━━━ Records shown
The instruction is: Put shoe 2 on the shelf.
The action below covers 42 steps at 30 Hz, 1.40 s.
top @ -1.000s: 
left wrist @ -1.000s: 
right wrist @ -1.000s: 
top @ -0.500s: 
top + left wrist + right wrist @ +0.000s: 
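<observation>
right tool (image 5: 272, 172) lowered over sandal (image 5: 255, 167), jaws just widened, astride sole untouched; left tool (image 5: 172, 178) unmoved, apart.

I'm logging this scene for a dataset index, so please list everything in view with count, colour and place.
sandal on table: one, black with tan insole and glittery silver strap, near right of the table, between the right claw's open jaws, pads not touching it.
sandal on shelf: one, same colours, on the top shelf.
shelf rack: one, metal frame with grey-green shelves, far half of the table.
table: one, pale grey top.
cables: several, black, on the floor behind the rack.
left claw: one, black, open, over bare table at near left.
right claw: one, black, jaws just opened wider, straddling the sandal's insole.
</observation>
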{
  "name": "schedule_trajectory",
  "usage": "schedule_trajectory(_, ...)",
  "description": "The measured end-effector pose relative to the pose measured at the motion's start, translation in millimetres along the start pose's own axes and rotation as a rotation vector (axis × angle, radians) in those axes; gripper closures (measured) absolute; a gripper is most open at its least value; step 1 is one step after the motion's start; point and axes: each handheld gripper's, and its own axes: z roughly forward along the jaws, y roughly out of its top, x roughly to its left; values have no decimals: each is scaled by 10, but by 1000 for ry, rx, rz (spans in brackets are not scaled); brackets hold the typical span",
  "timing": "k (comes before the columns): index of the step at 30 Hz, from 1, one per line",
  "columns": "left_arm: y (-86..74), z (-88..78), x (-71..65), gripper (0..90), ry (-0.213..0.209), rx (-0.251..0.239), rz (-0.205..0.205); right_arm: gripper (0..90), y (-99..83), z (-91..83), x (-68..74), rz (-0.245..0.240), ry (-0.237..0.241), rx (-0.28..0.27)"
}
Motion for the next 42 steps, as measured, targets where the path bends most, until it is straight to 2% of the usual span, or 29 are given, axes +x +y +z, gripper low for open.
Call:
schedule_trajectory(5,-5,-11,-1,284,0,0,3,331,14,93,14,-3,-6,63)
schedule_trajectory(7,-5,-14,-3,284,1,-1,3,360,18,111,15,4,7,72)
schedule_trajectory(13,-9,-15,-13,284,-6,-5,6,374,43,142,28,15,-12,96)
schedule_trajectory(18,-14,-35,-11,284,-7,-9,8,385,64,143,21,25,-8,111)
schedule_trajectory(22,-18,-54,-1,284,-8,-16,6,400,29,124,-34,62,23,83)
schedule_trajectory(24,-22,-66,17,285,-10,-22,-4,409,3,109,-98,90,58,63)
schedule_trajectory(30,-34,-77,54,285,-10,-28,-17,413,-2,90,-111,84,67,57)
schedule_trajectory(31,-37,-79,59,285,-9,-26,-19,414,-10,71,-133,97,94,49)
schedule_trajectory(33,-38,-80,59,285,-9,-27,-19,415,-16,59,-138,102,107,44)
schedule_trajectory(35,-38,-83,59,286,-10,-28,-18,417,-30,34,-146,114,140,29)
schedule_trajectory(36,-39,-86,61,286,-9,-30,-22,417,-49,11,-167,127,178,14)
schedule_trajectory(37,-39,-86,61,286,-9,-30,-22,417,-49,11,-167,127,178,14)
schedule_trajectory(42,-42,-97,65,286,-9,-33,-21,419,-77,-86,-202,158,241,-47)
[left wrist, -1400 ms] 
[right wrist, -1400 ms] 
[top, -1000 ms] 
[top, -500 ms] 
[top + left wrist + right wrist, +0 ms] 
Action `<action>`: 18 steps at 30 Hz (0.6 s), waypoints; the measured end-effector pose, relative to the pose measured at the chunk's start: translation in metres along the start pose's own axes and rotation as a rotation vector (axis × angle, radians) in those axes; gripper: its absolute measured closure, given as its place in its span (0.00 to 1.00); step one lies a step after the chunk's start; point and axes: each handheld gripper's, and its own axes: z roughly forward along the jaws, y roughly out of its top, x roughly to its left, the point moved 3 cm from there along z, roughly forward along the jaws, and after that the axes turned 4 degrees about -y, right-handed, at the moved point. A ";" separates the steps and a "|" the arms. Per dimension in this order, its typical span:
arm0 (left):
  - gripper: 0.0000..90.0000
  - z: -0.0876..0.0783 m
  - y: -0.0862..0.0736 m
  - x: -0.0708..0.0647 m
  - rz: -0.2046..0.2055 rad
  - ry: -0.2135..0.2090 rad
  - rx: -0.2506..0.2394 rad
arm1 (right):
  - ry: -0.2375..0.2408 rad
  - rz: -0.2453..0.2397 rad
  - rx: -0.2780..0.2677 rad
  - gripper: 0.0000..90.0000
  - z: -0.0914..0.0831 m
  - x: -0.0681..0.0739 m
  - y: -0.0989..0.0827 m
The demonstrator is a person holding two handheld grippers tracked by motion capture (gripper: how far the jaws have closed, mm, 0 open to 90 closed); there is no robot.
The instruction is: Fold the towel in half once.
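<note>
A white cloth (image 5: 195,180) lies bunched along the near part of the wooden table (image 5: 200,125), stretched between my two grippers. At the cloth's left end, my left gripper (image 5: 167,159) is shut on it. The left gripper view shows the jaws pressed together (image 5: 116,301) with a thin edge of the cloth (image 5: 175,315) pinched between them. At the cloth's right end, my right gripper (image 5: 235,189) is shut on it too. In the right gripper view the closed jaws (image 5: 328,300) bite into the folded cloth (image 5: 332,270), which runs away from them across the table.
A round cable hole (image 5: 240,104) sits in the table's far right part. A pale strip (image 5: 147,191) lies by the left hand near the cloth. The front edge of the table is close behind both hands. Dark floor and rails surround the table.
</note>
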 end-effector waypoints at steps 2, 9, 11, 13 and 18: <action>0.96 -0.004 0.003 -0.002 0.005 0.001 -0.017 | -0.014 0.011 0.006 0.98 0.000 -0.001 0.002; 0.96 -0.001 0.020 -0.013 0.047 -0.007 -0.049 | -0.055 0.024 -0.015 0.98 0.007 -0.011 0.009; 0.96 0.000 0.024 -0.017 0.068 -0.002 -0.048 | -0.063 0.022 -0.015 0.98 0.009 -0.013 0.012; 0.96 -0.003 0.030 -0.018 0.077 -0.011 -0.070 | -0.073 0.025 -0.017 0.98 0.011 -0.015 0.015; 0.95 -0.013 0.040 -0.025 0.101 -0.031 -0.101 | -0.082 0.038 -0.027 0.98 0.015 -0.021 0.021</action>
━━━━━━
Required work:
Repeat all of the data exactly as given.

Response:
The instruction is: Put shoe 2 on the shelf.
The action below covers 42 steps at 30 Hz, 1.40 s.
top @ -1.000s: 
left wrist @ -1.000s: 
right wrist @ -1.000s: 
top @ -0.500s: 
top + left wrist + right wrist @ +0.000s: 
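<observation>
right tool (image 5: 272, 172) lowered over sandal (image 5: 255, 167), jaws just widened, astride sole untouched; left tool (image 5: 172, 178) unmoved, apart.

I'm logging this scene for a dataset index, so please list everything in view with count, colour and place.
sandal on table: one, black with tan insole and glittery silver strap, near right of the table, between the right claw's open jaws, pads not touching it.
sandal on shelf: one, same colours, on the top shelf.
shelf rack: one, metal frame with grey-green shelves, far half of the table.
table: one, pale grey top.
cables: several, black, on the floor behind the rack.
left claw: one, black, open, over bare table at near left.
right claw: one, black, jaws just opened wider, straddling the sandal's insole.
</observation>
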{
  "name": "schedule_trajectory",
  "usage": "schedule_trajectory(_, ...)",
  "description": "The measured end-effector pose relative to the pose measured at the motion's start, translation in millimetres along the start pose's own axes and rotation as a rotation vector (axis × angle, radians) in those axes; gripper closures (measured) absolute; a gripper is most open at its least value; step 1 is one step after the motion's start; point and axes: each handheld gripper's, and its own axes: z roughly forward along the jaws, y roughly out of its top, x roughly to its left; values have no decimals: each is scaled by 10, but by 1000 for ry, rx, rz (spans in brackets are not scaled); brackets hold the typical span",
  "timing": "k (comes before the columns): index of the step at 30 Hz, from 1, one per line",
  "columns": "left_arm: y (-86..74), z (-88..78), x (-71..65), gripper (0..90), ry (-0.213..0.209), rx (-0.251..0.239), rz (-0.205..0.205); right_arm: gripper (0..90), y (-99..83), z (-91..83), x (-68..74), rz (-0.245..0.240), ry (-0.237..0.241), rx (-0.28..0.27)"
}
Motion for the next 42 steps, as measured, targets where the path bends most, until it is straight to 2% of the usual span, or 29 are given, axes +x +y +z, gripper low for open.
Call:
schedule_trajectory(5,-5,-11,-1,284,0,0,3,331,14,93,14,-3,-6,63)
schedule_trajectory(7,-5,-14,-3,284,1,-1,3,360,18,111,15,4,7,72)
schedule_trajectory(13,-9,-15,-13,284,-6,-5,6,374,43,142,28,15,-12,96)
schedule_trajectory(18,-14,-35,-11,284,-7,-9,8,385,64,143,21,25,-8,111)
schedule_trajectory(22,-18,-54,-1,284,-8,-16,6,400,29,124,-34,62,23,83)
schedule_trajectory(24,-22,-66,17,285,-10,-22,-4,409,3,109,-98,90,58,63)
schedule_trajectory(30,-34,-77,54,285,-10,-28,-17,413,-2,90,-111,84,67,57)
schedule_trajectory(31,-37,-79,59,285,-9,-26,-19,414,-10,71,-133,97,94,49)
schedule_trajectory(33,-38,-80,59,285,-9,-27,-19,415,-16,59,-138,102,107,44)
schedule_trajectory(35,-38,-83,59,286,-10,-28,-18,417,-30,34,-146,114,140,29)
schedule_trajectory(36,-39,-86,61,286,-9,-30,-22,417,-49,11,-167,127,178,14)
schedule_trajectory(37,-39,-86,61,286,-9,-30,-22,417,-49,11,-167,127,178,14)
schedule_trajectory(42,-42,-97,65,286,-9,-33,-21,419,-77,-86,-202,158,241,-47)
[left wrist, -1400 ms] 
[right wrist, -1400 ms] 
[top, -1000 ms] 
[top, -500 ms] 
[top + left wrist + right wrist, +0 ms] 
Action `<action>`: 18 steps at 30 Hz (0.6 s), waypoints; the measured end-effector pose, relative to the pose measured at the chunk's start: translation in metres along the start pose's own axes and rotation as a rotation vector (axis × angle, radians) in those axes; gripper: its absolute measured closure, given as its place in its span (0.00 to 1.00); step one lies a step after the chunk's start; point and axes: each handheld gripper's, and its own axes: z roughly forward along the jaws, y roughly out of its top, x roughly to its left, the point moved 3 cm from there along z, roughly forward along the jaws, and after that the axes turned 4 degrees about -y, right-handed, at the moved point. A ";" separates the steps and a "|" the arms. Per dimension in this order, its typical span:
arm0 (left):
  - gripper: 0.0000..90.0000
  - z: -0.0876..0.0783 m
  - y: -0.0862..0.0736 m
  - x: -0.0708..0.0647 m
  - rz: -0.2046..0.2055 rad
  - ry: -0.2135..0.2090 rad
  - rx: -0.2506..0.2394 rad
arm1 (right):
  - ry: -0.2375..0.2408 rad
  - rz: -0.2453..0.2397 rad
  - rx: -0.2780..0.2677 rad
  - gripper: 0.0000..90.0000
  - z: -0.0914..0.0831 m
  - x: -0.0681..0.0739 m
  - y: -0.0989..0.0827 m
The demonstrator is a person holding two handheld grippers tracked by motion capture (gripper: how far the jaws have closed, mm, 0 open to 90 closed); there is no robot.
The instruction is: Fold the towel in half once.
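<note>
A white cloth (image 5: 195,180) lies bunched along the near part of the wooden table (image 5: 200,125), stretched between my two grippers. At the cloth's left end, my left gripper (image 5: 167,159) is shut on it. The left gripper view shows the jaws pressed together (image 5: 116,301) with a thin edge of the cloth (image 5: 175,315) pinched between them. At the cloth's right end, my right gripper (image 5: 235,189) is shut on it too. In the right gripper view the closed jaws (image 5: 328,300) bite into the folded cloth (image 5: 332,270), which runs away from them across the table.
A round cable hole (image 5: 240,104) sits in the table's far right part. A pale strip (image 5: 147,191) lies by the left hand near the cloth. The front edge of the table is close behind both hands. Dark floor and rails surround the table.
</note>
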 end-effector waypoints at steps 2, 9, 11, 13 and 18: <action>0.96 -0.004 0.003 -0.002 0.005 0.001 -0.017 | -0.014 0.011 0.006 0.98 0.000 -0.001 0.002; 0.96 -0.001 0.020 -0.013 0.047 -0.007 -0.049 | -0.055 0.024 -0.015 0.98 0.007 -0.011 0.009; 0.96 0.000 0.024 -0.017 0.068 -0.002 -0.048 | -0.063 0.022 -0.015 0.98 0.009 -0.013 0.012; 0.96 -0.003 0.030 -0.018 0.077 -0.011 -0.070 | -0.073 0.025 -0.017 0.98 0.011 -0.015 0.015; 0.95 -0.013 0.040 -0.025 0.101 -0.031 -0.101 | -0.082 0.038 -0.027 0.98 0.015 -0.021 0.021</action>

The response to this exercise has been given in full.